TASK TO COMPLETE -
Return the whole listing unchanged. Drop the images.

DATA EXTRACT -
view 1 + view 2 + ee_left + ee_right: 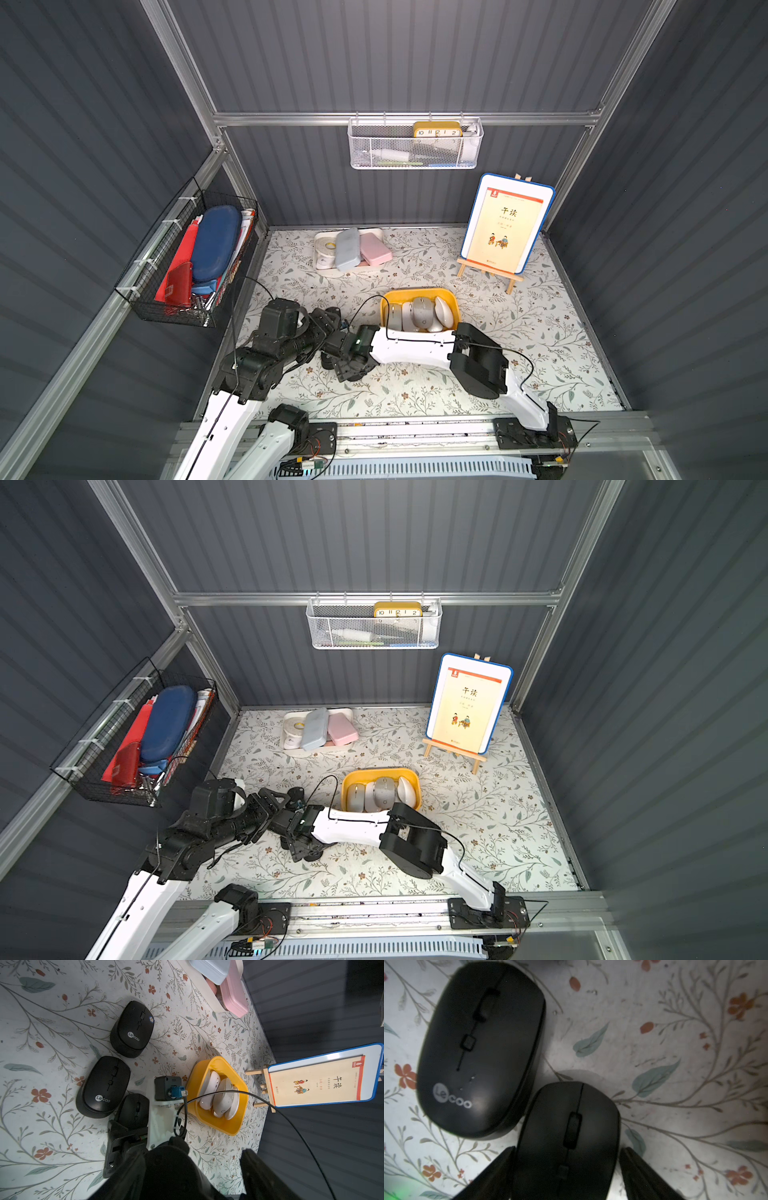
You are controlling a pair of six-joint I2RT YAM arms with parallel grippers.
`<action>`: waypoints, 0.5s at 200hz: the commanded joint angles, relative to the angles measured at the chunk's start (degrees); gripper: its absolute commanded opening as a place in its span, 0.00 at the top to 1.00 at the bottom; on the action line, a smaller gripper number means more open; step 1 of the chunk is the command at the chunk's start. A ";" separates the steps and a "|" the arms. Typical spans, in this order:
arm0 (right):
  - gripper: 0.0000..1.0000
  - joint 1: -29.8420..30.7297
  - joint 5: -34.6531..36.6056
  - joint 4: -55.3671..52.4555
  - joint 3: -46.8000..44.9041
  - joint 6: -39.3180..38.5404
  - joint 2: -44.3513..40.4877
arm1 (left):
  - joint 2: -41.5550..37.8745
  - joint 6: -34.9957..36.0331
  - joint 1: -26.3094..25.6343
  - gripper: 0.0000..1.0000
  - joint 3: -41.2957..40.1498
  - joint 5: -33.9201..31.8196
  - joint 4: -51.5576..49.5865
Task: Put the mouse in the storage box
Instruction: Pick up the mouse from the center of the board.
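1. We located the target, a small matte-black plastic mouse (569, 1118). It lay flat on the floral-printed table mat (675, 1043), outside the shallow yellow plastic storage box (417, 292).
2. The right gripper (569, 1148) straddled the mouse's rear half. Its fingers (500, 1174) stood apart, one beside each flank, with a sliver of mat showing on one side. We judged that no firm clamp existed yet.
3. The mouse's long axis ran in line with the fingers, so the jaws would close across its narrow width.
4. A larger black Lecoo-branded mouse (481, 1049) lay just beside one finger. We judged it a snag risk.
5. The left gripper (212, 1147) hung nearby, fingers apart and empty. The right gripper was plainly the nearer.
6. The box held several pale grey mice (424, 311) and sat just beyond the white right forearm (411, 345).
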 commanded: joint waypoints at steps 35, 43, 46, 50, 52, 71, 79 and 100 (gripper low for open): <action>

SOLUTION TO THIS EXERCISE -
view 1 + view 2 + ee_left + ee_right: 
You are controlling a pair of six-joint I2RT YAM arms with parallel grippers.
`<action>`: waypoints, 0.5s at 200hz: the commanded joint angles, relative to the angles measured at the chunk's start (degrees); gripper: its absolute commanded opening as a place in its span, 0.00 at the top to 1.00 at the bottom; on the action line, a smaller gripper number means more open; step 1 of the chunk is the command at the chunk's start. A ";" separates the steps and a "|" the arms. Typical spans, in this order:
arm0 (right):
  - gripper: 0.0000..1.0000
  - joint 1: -29.8420..30.7297
  - joint 5: -34.6531..36.6056
  - joint 4: -55.3671..52.4555
  - joint 3: -46.8000..44.9041
  - joint 6: -39.3180..38.5404
  - joint 2: -44.3513..40.4877
arm1 (left):
  - joint 2: -41.5550..37.8745
  - joint 6: -34.9957..36.0331
  - joint 1: -26.3094..25.6343
  - gripper: 0.0000..1.0000
  - joint 3: -41.2957..40.1498
  - joint 5: -33.9201..31.8196
  - joint 4: -51.5576..49.5865
Task: Put the mouse in the storage box
Instruction: Pick up the mouse from the center of the board.
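1. We located the target, a small matte-black plastic mouse (569, 1118). It lay flat on the floral-printed table mat (675, 1043), outside the shallow yellow plastic storage box (417, 292).
2. The right gripper (569, 1148) straddled the mouse's rear half. Its fingers (500, 1174) stood apart, one beside each flank, with a sliver of mat showing on one side. We judged that no firm clamp existed yet.
3. The mouse's long axis ran in line with the fingers, so the jaws would close across its narrow width.
4. A larger black Lecoo-branded mouse (481, 1049) lay just beside one finger. We judged it a snag risk.
5. The left gripper (212, 1147) hung nearby, fingers apart and empty. The right gripper was plainly the nearer.
6. The box held several pale grey mice (424, 311) and sat just beyond the white right forearm (411, 345).
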 commanded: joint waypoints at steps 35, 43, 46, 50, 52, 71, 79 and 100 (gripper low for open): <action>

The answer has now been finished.